DATA SEGMENT:
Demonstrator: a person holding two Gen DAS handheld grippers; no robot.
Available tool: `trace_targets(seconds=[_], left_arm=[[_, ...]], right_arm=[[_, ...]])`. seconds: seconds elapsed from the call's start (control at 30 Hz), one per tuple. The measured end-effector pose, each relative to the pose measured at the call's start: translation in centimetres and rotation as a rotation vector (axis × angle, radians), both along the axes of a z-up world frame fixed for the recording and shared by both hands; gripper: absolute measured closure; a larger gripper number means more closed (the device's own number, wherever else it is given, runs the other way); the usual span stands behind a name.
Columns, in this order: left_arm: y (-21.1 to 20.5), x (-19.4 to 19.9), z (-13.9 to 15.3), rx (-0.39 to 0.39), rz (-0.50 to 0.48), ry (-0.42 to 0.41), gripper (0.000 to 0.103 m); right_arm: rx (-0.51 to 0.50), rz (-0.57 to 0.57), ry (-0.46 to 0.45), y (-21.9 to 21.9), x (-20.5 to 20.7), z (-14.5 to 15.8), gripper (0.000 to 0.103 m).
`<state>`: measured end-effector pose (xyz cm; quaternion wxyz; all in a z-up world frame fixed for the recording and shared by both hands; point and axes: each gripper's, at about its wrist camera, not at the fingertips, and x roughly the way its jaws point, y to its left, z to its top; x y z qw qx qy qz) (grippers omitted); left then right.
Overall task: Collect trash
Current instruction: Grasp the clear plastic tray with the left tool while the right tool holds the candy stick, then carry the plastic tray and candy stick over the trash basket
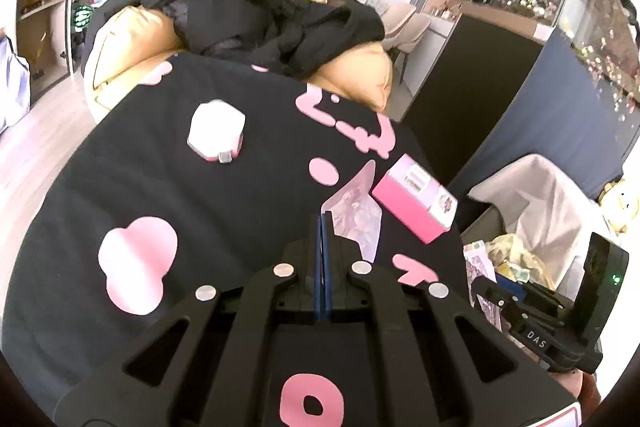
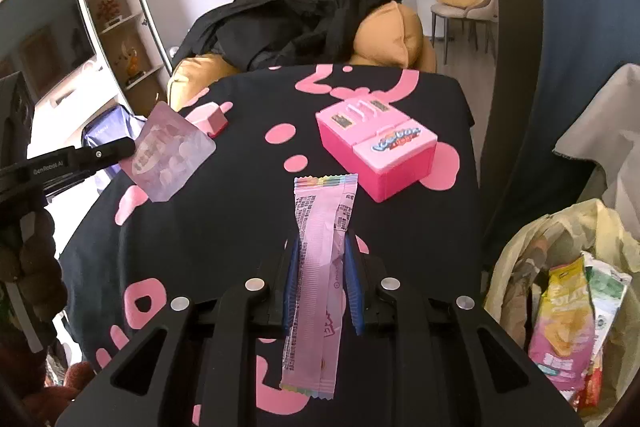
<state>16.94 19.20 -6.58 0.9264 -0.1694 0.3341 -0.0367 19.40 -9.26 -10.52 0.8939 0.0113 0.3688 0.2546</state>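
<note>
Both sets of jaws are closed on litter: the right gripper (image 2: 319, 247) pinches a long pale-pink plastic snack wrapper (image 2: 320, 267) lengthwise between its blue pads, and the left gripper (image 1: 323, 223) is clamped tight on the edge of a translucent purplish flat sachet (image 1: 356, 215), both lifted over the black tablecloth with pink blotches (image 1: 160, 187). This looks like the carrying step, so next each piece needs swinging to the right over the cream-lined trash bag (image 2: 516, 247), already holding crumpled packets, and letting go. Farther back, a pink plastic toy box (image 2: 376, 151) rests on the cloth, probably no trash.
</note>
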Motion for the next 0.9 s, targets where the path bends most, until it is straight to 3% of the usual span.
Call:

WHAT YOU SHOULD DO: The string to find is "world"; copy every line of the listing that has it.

RESULT OF THE TASK:
Available tool: `trace_targets(seconds=[_], left_arm=[[_, ...]], right_arm=[[_, ...]])`. seconds: seconds elapsed from the call's start (control at 30 Hz), one per tuple. The measured end-effector pose, each relative to the pose measured at the call's start: translation in centimetres and rotation as a rotation vector (axis × angle, radians), both along the axes of a z-up world frame fixed for the recording and shared by both hands; gripper: absolute measured closure; a larger gripper number means more closed (the device's own number, wherever else it is given, runs the other way); the usual span stands behind a name.
`<state>`: measured end-effector pose (xyz cm; quaternion wxyz; all in a z-up world frame fixed for the recording and shared by both hands; point and axes: each gripper's, at about its wrist camera, not at the fingertips, and x roughly the way its jaws point, y to its left, z to its top; x y z qw qx qy qz) (grippers omitted); left then right.

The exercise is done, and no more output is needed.